Not caring who might be watching, or what they might be thinking, Twilight rushed to embrace her friend. She wrapped her wings around her, pulled her close, and even planted a firm kiss upon her friend’s cheek. One limp strand of mane responded and made a halfhearted effort to curl, but it ultimately failed to revive.

“That mare is horrible,” Applejack muttered while Twilight tried to reassure poor Pinkie.

“She gives Celestia fits.” Seville’s eyes shifted left, then right, then left, and came to rest upon Twilight and Pinkie. In a very low whisper, he added, “She once called Celestia an alicorn supremacist and accused her of only being concerned with alicorn issues. She said it when she couldn’t get her way about something. Not sure what.”

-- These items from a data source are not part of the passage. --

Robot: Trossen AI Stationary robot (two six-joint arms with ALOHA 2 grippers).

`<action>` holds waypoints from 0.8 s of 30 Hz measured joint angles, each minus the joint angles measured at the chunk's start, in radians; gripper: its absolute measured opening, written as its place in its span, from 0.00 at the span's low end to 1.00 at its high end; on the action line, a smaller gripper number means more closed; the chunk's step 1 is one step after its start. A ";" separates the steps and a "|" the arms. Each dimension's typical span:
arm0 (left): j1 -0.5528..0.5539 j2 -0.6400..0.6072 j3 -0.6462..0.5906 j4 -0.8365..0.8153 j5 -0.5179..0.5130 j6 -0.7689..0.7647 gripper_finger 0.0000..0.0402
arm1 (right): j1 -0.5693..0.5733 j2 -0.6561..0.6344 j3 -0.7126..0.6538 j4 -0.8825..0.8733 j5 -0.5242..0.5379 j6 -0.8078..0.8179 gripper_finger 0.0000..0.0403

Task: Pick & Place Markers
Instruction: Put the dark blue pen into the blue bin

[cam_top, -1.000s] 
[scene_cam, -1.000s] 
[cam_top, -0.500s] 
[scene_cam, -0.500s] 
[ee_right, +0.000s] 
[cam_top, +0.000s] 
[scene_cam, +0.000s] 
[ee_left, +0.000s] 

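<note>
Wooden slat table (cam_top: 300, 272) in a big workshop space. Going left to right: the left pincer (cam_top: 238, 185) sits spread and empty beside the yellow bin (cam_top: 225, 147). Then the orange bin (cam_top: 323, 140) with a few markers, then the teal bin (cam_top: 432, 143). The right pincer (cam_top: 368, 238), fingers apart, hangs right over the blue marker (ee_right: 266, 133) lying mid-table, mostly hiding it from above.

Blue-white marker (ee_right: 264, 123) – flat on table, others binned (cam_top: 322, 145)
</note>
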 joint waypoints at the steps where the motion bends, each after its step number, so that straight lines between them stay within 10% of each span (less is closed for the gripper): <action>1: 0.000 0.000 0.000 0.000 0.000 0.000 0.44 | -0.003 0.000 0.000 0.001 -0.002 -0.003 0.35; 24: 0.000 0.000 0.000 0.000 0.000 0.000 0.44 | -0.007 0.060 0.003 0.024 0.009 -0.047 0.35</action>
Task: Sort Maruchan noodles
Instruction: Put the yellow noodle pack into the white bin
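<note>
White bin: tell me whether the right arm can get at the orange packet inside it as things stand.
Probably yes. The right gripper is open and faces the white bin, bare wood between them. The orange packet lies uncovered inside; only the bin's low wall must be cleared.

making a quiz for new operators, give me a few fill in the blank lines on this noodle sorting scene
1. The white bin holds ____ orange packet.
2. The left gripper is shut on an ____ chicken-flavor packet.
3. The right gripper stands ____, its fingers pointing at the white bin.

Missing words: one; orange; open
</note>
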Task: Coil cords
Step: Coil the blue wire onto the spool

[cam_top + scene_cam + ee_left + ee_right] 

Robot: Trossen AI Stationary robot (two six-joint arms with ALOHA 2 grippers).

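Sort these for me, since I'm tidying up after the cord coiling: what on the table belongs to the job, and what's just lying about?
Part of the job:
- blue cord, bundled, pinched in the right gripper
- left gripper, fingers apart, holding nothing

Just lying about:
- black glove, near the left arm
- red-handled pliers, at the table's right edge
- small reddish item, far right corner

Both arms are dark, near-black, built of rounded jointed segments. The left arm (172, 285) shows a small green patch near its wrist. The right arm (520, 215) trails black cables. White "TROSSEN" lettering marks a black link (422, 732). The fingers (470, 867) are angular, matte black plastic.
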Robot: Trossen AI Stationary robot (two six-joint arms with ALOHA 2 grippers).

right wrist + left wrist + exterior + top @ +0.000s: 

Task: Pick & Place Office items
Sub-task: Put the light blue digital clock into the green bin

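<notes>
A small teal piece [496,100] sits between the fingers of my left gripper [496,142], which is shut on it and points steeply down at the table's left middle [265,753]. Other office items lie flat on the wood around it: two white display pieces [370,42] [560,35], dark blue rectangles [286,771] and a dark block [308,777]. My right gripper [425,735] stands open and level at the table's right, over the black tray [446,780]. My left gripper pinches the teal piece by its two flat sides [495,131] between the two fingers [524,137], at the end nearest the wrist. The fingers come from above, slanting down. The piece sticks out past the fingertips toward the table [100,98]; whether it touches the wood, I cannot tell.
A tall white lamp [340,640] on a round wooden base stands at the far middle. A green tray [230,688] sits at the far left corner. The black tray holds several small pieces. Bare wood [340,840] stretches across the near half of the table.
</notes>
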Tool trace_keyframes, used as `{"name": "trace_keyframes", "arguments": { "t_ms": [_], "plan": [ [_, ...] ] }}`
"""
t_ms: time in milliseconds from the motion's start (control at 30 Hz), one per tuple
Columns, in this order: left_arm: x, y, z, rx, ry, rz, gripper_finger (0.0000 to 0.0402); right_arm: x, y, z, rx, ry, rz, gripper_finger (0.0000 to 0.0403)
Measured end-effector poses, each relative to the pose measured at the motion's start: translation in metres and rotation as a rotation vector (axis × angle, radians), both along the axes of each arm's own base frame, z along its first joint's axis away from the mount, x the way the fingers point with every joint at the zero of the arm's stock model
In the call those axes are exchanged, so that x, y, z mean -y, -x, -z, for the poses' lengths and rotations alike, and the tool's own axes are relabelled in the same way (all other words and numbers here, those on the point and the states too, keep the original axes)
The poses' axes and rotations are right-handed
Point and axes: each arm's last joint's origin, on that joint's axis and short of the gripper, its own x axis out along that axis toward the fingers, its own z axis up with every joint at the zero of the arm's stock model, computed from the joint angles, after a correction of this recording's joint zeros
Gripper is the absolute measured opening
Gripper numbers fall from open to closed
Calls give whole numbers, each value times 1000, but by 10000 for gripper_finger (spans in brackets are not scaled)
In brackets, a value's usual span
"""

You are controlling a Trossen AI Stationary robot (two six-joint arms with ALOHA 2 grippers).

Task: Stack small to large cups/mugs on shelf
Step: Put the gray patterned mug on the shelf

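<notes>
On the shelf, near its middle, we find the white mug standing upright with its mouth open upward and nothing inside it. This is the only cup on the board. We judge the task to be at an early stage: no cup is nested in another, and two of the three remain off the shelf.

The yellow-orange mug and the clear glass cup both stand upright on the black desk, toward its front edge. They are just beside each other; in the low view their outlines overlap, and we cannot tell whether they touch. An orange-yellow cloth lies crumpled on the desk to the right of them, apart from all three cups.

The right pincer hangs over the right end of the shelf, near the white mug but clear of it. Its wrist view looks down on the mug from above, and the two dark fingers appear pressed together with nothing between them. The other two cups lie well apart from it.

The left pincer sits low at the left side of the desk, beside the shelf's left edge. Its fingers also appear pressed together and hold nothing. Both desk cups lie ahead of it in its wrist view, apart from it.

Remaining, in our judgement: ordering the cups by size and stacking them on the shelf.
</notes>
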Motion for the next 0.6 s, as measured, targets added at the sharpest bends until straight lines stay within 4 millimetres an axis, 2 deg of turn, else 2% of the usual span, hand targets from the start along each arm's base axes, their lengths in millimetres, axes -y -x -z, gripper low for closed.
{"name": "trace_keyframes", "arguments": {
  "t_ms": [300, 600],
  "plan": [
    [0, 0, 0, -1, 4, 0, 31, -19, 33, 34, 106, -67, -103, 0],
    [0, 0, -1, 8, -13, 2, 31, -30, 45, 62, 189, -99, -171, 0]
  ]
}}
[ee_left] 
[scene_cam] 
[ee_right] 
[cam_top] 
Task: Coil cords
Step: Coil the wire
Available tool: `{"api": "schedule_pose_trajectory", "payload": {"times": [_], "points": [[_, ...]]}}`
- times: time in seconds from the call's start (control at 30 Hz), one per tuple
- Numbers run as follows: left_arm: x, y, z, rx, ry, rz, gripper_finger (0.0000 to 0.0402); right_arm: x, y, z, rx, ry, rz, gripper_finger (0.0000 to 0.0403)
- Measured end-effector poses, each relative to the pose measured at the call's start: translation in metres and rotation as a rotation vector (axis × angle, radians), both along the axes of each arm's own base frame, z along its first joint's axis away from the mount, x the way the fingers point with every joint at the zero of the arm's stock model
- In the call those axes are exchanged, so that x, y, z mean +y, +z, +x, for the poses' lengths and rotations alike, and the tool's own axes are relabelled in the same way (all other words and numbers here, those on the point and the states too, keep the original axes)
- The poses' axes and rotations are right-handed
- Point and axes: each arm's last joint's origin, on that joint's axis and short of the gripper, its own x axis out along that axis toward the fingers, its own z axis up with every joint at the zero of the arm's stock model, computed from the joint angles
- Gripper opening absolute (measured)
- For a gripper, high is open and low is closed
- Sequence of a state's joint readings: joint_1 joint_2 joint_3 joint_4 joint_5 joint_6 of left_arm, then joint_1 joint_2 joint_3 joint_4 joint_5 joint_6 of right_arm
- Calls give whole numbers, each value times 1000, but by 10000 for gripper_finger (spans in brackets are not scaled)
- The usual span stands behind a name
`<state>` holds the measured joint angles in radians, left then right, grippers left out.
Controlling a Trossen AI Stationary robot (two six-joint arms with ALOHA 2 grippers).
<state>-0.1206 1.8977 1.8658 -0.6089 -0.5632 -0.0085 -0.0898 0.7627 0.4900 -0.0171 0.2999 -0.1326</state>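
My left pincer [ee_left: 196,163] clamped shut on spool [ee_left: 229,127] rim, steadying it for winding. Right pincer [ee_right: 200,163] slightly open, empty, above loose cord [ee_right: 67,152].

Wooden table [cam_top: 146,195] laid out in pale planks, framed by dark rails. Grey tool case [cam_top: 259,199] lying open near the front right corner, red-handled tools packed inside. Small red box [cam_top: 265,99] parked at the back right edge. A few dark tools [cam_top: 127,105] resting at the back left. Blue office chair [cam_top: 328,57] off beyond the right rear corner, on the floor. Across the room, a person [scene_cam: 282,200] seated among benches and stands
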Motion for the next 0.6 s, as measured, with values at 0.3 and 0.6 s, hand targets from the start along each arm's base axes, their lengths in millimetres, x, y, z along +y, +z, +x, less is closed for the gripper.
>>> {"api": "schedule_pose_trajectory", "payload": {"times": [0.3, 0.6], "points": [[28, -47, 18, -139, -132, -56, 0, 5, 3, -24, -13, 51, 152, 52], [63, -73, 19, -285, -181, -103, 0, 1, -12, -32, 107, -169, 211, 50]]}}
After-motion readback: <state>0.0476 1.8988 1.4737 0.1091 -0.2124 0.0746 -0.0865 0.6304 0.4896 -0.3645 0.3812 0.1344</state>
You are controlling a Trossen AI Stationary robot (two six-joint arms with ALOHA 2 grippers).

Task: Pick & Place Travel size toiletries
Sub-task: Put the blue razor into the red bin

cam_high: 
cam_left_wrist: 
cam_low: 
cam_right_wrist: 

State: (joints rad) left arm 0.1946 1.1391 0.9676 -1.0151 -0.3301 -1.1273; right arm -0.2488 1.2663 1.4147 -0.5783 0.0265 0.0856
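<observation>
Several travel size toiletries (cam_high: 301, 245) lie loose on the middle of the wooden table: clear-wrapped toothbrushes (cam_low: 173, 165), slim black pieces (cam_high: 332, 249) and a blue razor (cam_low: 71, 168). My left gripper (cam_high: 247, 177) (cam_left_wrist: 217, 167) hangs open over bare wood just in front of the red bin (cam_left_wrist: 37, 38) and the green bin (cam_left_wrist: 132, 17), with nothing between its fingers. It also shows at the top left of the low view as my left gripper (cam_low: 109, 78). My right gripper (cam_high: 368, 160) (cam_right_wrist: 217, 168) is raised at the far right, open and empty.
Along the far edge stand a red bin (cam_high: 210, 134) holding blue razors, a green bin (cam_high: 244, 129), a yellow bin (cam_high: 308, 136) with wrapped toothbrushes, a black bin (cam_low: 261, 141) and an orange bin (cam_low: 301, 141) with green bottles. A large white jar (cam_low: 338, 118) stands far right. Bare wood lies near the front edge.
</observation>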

“She what?” Twilight squeezed a little tighter when she heard Pinkie whimper.

“Goose had to be restrained… he was going to throw her down the stairs.” Shaking his head, Seville clucked his tongue, then went on to say, “I wasn’t there, but Goose told me that Celestia had to paralyse him for his own good.”

“She makes the laughter go away.” Pinkie, sniffling, braced herself against Twilight.

“But who is she?” Twilight asked, baffled by all this hate.

“She’s a celebrity activist,” Seville replied, his ears pinning back while his expression soured. “She became a celebrity because she’s an activist. She goes around helping widows and orphans. She houses the poor. So that the world knows exactly who she is and what she does, she has a whole publicity agency working for her and she is their sole focus.”

Still holding Pinkie, Twilight somehow managed to shrug. “Never heard of her.”

“Pretty much all of her marketing and publicity is targeted specifically at earth ponies.” Seville and Applejack exchanged a glance with one another, and Seville continued to smooth out the stiff hairs standing at attention all along Applejack’s spine.

Having heard enough, Twilight made a decision. “Pinkie Pie, I’m taking you someplace quiet so I can sort you out. Now, if only we can find someplace quiet.”

“Will there be kisses?” The distressed pink mare now had a glimmer of hope in her eyes.

“Yes, there will be kisses.” Twilight’s eyes darted around, plotting escape.

“Then I offer no resistance.” After a moment she added, “I want snuggle-humps.”

Seeing no other good option for escape, Twilight thought of their room and teleported.

Author's Note:

So... about that apology... what apology, exactly?